An increase in robberies, aggravated assaults, burglaries and other property crimes drove the crime uptick, according to statistics compiled by the department, which protects about 3 million people.

Baca said rising unemployment in some impoverished communities doesn't bode well for the year ahead.

"Our economy is driving the property crimes -- burglary and larceny," the sheriff said. "In some communities, with high unemployment, some people resort to theft."

Baca's concerns are borne out by Los Angeles County's unemployment rate, which stood at 5.3% in November, nearly 1% higher than the same month a year before. It was the largest year-to-year increase since 2002.

At the same time, however, serious crime dropped 4.9% on neighboring turf patrolled by the Los Angeles Police Department, which also recorded its fewest homicides -- 392 -- in 37 years. LAPD Chief William J. Bratton, in comments Wednesday, differed sharply with Baca in his analysis of crime.

"I will take them all on, the economists, the criminologists, all of these people who give you the baloney," Bratton said. "What makes the difference is cops focused on crime."

Malcolm Klein, professor emeritus of sociology at USC and a gang expert, said Bratton is mistaken in deriding socioeconomic factors but said it's overly simplistic to draw a direct connection between unemployment and the crime rate.

"The answers are more complex. It may be something going down nationally," Klein said.

"It's hard to believe the economy in the county areas is any different than in neighboring Los Angeles," said George Tita, a UC Irvine criminology professor. "The reality is we don't know what . . . makes crime numbers go up and down."
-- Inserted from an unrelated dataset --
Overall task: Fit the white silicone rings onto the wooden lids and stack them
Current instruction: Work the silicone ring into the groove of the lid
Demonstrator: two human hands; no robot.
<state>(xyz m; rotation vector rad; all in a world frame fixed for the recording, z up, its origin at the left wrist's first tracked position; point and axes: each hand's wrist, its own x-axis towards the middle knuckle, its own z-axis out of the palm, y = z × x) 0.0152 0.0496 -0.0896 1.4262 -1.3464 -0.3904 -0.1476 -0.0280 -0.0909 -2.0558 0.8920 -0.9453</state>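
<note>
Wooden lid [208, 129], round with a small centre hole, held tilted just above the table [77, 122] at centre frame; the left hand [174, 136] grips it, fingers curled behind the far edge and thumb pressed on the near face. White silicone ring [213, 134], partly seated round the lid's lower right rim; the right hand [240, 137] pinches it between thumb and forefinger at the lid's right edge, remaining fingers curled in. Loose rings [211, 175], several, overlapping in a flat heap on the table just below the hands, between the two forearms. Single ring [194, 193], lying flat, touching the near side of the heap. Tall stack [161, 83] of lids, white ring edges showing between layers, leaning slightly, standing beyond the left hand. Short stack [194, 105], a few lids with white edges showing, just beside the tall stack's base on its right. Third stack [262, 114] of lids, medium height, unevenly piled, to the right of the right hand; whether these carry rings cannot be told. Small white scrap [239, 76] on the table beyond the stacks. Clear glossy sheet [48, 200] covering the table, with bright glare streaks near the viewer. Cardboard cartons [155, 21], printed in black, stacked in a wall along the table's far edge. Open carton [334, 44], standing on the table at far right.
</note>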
Baca also blamed narcotics for fueling the rise in thefts, burglaries and robberies in the more than 3,000 square miles his deputies patrol. "Drug users commit a couple of hundred crimes each a year," he said.

Baca said that his 17% reduction in homicides, coming on top of a 13% plunge in 2006, is a success story. Deputies investigated 273 slayings, down from 328 the previous year.

Compton was a bright spot, reporting a sharp drop in homicides since 2005.

That year, the city recorded 72 homicides, placing it among the nation's deadliest cities on a per capita basis. Last year, there were 38.

Baca credited aggressive gang enforcement and a close partnership with communities such as Compton for the turnaround in homicides.

"We can make a difference when it comes to gang murders, but it is much more difficult when it comes to other kinds of murders," Baca said. "In Compton the word is out that things have changed. Gang members are getting out of town."

Anti-gang deputies have concentrated on getting guns out of the hands of gang members. Last year, sheriff's officials and the federal Bureau of Alcohol, Tobacco, Firearms and Explosives shut down a Compton gun store that had sold nearly 900 weapons that ended up being confiscated during criminal investigations.

Store employees had illegally helped criminals buy guns by encouraging them to use friends or family with clean records to pass background checks. Thousands of guns were seized during the raid.

The serious crime category includes homicide, rape, robbery, aggravated assaults, burglary, car theft, larceny and arson.

Rapes declined 7%, but robberies rose 3% and aggravated assaults jumped 6%.

Burglaries climbed by 6% and larceny/thefts went up by 7%, while vehicle thefts declined by 5%.

Sheriff's officials said there was also a 12% jump in arson -- from 904 in 2006 to 1,015 last year.

"That is almost three a day," said sheriff's spokesman Steve Whitmore. "It's a growing concern. We're locking arsonists up more than ever."